What this task involves: Look below for the line containing "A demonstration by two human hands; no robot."; from there, print each line exactly up to and including the line containing "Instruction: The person", and stop.

Information provided:

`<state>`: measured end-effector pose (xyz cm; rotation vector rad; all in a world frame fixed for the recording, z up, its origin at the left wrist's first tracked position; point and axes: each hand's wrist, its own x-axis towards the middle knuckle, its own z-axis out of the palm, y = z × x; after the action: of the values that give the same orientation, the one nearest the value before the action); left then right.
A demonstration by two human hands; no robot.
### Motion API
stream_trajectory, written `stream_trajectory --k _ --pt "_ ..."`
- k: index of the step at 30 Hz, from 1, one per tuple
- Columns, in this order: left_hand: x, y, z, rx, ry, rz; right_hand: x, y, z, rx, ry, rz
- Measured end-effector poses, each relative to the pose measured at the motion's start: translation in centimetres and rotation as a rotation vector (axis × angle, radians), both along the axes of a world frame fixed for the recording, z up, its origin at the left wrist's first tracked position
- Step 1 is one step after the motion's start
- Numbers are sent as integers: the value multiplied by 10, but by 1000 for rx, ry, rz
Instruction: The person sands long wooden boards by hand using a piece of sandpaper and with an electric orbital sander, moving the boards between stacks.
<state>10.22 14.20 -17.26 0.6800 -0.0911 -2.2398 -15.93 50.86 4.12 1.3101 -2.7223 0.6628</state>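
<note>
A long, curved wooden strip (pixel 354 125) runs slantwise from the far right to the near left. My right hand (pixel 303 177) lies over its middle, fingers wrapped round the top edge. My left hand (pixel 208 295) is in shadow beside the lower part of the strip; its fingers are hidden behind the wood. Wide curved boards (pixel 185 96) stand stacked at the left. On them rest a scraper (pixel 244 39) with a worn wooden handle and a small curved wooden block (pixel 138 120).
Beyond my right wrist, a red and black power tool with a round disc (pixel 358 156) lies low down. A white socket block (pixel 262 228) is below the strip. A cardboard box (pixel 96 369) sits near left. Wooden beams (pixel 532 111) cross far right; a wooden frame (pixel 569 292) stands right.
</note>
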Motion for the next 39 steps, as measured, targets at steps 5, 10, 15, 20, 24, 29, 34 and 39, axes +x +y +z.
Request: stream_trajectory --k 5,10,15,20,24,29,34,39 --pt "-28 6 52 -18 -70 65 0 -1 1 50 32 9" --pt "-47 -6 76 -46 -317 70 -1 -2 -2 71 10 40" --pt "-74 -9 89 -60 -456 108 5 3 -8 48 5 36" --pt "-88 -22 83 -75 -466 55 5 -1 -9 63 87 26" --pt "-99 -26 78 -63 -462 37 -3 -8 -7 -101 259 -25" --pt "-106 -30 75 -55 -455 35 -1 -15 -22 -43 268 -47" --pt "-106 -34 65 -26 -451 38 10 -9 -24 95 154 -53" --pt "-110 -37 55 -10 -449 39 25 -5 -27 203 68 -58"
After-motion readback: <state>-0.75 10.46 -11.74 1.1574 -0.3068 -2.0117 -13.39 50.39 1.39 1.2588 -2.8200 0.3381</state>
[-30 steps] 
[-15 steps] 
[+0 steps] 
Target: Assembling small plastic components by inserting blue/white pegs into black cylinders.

Written reply:
A demonstration by two human hands; no robot.
### Motion API
stream_trajectory, written `stream_trajectory --k _ --pt "_ ..."`
- k: index of the step at 30 Hz, from 1, one per tuple
- Columns, in this order: left_hand: x, y, z, rx, ry, rz; right_hand: x, y, z, rx, ry, rz
- Measured end-effector poses, each relative to the pose measured at the motion's start: translation in centimetres and rotation as a rotation vector (axis × angle, radians), both along the axes of a world frame fixed for the recording, z up, its origin at the left wrist's first tracked position
- Step 1 is one step after the motion's start
- Numbers are sent as integers: the value multiplied by 10, but by 1000 for rx, ry, rz
Instruction: The person sands long wooden boards by hand using a piece of sandpaper and with an electric orbital sander, moving the boards between stacks.

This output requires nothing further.